Adda venì baffino! Perché Massimo D’Alema, a Pechino, dopo avere presenziato alla sfilata militare per l’80esimo anniversario della fine della Seconda guerra mondiale, insieme a Putin, al nordcoreano Kim Jong-un (il leader che il suo popolo crede senza ano, poiché gli esseri perfetti non defecano), il bielorusso Lukashenko, l’iraniano fresco di bombardamento Pezeshkian, e non poteva mancare il capo della giunta militare birmana Min Aung Hlaing, dicevamo D’Alema, nel pacifico consesso, mentre sfilavano armi e droni e ufo cinesi, ha dichiarato: “Io spero che da Pechino venga un messaggio di pace”. Adesso, se vi è appena esploso il cervello, tranquilli, è normale. Ma quello che vi chiediamo è di riflettere abbandonando ogni logica, ogni buon senso, ogni collegamento causa effetto e librarvi con noi nella festosa e psichedelica mente dalemiana.
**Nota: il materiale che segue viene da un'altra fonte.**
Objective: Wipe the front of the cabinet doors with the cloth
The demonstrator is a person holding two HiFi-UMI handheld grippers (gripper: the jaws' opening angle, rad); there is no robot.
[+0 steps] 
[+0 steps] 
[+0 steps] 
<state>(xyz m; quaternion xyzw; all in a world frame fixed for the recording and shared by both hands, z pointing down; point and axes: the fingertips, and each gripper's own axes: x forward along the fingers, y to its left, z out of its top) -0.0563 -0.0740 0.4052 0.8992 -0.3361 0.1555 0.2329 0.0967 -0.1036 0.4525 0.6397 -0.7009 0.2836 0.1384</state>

Perché è lui, l’uomo del futuro! Aspettavamo il ritorno del baffone e invece torna il baffino: il perfetto leader della sinistra italiana, l’unico che può riunificare sotto di sé la solida tradizione di un partito legato alla base e con il frufruismo schleiniano Lgbtqia+ (e anche un po’ Bdsm, dato lo stato attuale del Pd).
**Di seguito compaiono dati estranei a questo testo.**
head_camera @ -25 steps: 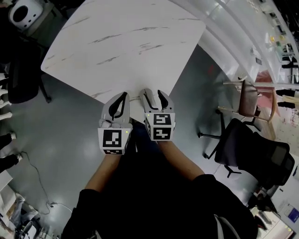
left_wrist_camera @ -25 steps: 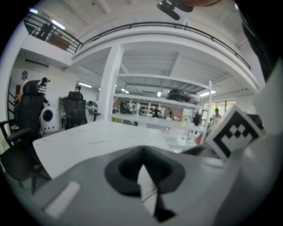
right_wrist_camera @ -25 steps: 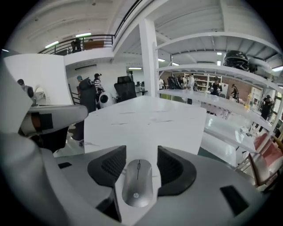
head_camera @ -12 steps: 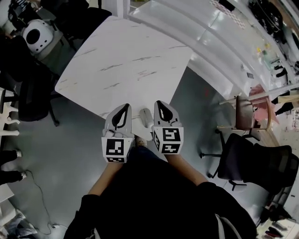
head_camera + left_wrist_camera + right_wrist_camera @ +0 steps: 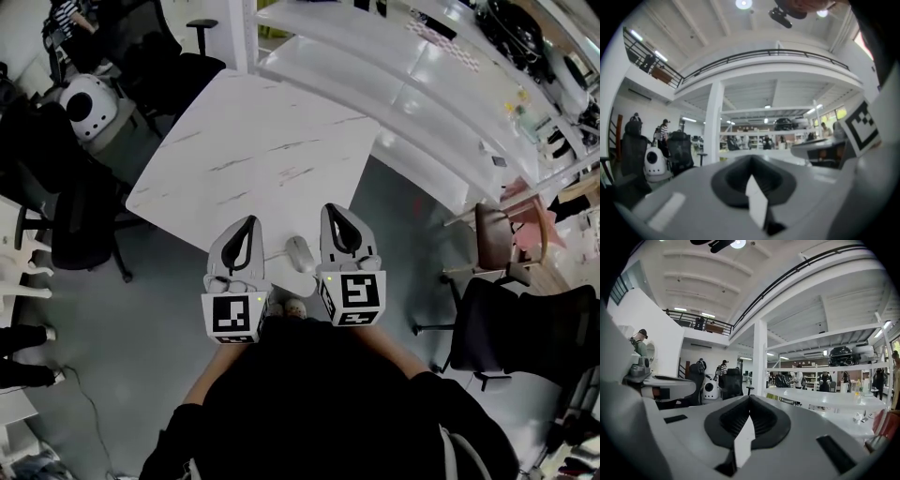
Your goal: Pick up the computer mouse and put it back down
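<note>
Left tool [image 5: 246, 225] and right tool [image 5: 333, 214]: matt grey plastic shells, black ribbed pads [image 5: 766, 423] (rubbery by the look). Between them the computer mouse [image 5: 300, 254], pale smooth plastic. Ahead of both, the desk [image 5: 262, 131]: smooth white marble-look top, grey veins, soft sheen.

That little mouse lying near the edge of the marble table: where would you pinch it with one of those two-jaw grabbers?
Probably across its two long sides, about mid-body, coming straight down from above. The mouse lies flat on the table, its length pointing roughly away from the person. The body looks narrow enough to span, while the rounded top would likely let the jaws slip.
</note>
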Demonstrator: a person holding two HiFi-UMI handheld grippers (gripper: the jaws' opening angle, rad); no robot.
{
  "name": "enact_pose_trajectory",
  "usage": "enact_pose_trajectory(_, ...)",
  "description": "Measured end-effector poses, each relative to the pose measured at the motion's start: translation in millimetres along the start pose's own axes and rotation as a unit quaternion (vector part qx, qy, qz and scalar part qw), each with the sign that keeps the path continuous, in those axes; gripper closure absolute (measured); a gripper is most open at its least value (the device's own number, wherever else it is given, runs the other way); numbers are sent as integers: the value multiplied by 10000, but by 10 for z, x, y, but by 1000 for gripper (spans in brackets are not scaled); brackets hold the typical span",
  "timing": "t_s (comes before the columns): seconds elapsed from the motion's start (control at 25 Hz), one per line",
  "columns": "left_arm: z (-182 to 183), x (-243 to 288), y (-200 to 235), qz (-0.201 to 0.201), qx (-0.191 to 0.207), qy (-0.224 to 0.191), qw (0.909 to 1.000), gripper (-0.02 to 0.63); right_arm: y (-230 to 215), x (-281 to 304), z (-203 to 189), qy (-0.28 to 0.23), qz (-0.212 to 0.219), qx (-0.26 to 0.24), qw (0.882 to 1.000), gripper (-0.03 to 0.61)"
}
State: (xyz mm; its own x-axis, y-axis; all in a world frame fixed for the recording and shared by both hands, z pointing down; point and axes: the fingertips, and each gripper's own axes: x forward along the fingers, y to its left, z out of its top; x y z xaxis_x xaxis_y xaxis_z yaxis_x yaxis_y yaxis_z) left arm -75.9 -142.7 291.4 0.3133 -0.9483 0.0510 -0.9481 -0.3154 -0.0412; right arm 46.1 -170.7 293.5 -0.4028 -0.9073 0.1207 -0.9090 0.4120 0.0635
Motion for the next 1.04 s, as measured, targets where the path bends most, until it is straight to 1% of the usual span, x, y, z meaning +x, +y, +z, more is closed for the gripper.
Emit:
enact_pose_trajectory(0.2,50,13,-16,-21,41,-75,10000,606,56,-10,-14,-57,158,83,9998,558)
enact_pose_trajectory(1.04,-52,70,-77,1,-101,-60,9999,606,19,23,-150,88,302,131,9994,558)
Perché, se ancora non ci avete fatto caso, D’Alema è quel “+” alla fine degli Lgbt etc. In tanti, per anni, ci siamo chiesti cosa significasse quel “+”, dato che tutte le altre identificazioni o preferenze erano racchiuse nelle altre lettere. E invece quel “+” era semplicissimo da capire, sta per Massimo D’Alema, tutto e il contrario di tutto. Lo aveva già capito Togliatti, quando sentendo un D’Alema novenne pronunciare un discorso, disse: “O questo bambino farà strada, oppure è un nano”. Non sapeva, Togliatti, che D’Alema era entrambe le cose. Nel frattempo, ancora imberbe, ma già con i baffi, si dichiarava ateo, si faceva esonerare dall’ora di religione, ma andava in parrocchia a fare volontariato, diceva, quando invece ci andava per litigare con il parroco e con l’insegnante di religione. E fu lui che, per combattere “gli sprechi dei ricchi” tirò le molotov, credo, contro la discoteca Bussola di Viareggio, per poi diventare milionario grazie alla consulenze alla City di Londra e reinvestire in vigne, resort, mattone (“non tiravo molotov, ballavo il ballo del mattone, con te, che sei la mia passione”), il tutto, Flavio Briatore dixit, senza essere capace di montare un gazebo, ma, si sa, la sinistra, secondo D’Alema, è come la Roma, non vince ma sa soffrire, per cui non si capisce quest’ombra data dai gazebo, che l’attività di piazza si faccia sotto la pioggia e sotto il sole, come D’Alema, che da sinistra soffre pioggia e sole, intrepido, sulla sua barca a vela (dicono, raccontano, pare, che nelle notti di luna piena D’Alema si tiri da solo le molotov contro la sua stessa barca, per poi saltare di nuovo su e spegnere il principio d’incendio).

È D’Alema, l’unico che può risolvere i dilemmi morali, etici, economici, politici, dei fronti di guerra, è l’unico a sapere fare equilibrismo tra riarmo, spesa militare, diplomazia e, nel mentre, proporsi anche da mediatore per la compravendita di armamenti pesanti tipo cacciatorpedinieri o carri armati deluxe, grazie ai suoi buoni rapporti con la Leonardo. Quando, primo postcomunista a essere entrato in guerra, dando il permesso all’Italia di bombardare il Kosovo all’interno dell’operazione Nato, disse: “Non è un atto di guerra, è un intervento umanitario”, spiegatelo alla Global Sumud Flotilla che vuole aprire corridoi umanitari a Gaza, che dovrebbe minare il corridoio, altrimenti che umanitarietà è. Pare che, commentando i missili supersonici cinesi D’Alema abbia detto: “Non sono missili, sono bigliettini d’amore ad alta velocità. Avete presente il pirulicchio dei Baci Perugini? Ecco, uguali, solo che qui il pirulicchio si chiama detonatore”.